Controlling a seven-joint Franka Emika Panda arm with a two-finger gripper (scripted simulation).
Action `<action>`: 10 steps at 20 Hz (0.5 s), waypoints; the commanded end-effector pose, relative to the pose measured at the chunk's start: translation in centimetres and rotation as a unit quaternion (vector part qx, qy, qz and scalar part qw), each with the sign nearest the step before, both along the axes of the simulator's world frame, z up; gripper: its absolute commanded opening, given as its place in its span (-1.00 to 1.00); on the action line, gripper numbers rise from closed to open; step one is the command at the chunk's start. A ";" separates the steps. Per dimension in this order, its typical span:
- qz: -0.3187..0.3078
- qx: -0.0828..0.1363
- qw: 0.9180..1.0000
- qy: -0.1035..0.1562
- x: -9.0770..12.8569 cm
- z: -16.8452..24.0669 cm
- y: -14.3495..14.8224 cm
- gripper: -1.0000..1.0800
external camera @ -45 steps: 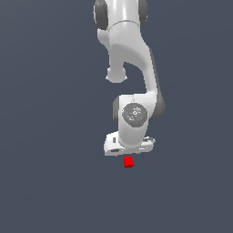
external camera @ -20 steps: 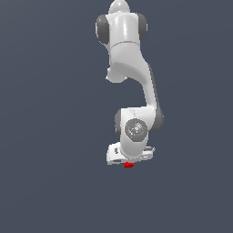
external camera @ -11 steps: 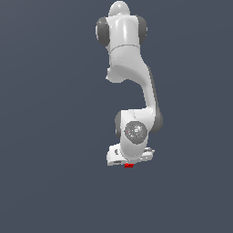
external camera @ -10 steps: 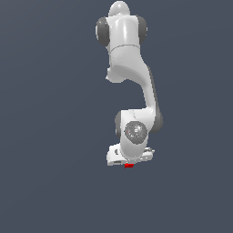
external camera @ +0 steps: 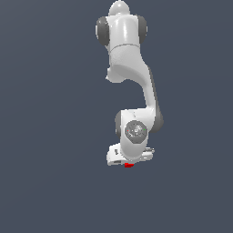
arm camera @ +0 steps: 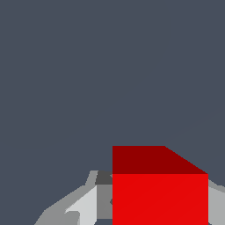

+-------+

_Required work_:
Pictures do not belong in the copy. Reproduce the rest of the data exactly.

_Solution_:
Controlling a seven-joint Franka Emika Panda arm with a two-finger gripper (scripted simulation).
Action `<action>`: 10 steps at 20 Hz (0.5 s), waypoints; the commanded end-effector pose, relative to the pose measured at the chunk's start: translation in centimetres and rotation as a unit quaternion (vector part qx, qy, qz and scalar part qw), each with the sign nearest the step before, both along the axes of the simulator's world frame, z up; gripper: its absolute commanded opening, given as its place in its span (-1.00 to 1.00); on the action line, gripper numbers rise from closed to open; step one is the command at the chunk's start. A ";" separates the steps. Per dimension in this order, its typical span:
- qz: -0.3187..0.3078
- qx: -0.0828..0.1363
- qw: 0.9180..1.0000
- qy: -0.1035..0.1562
- x: -9.0770..12.8569 cm
- z: -16.8452..24.0669 cm
- y: -14.3495..14.8224 cm
- gripper: -1.0000..1.0800
external camera @ -45 steps: 
external camera @ -20 steps: 
external camera @ -11 steps: 
external camera @ -10 steps: 
external camera @ +0 steps: 
arm camera @ +0 steps: 

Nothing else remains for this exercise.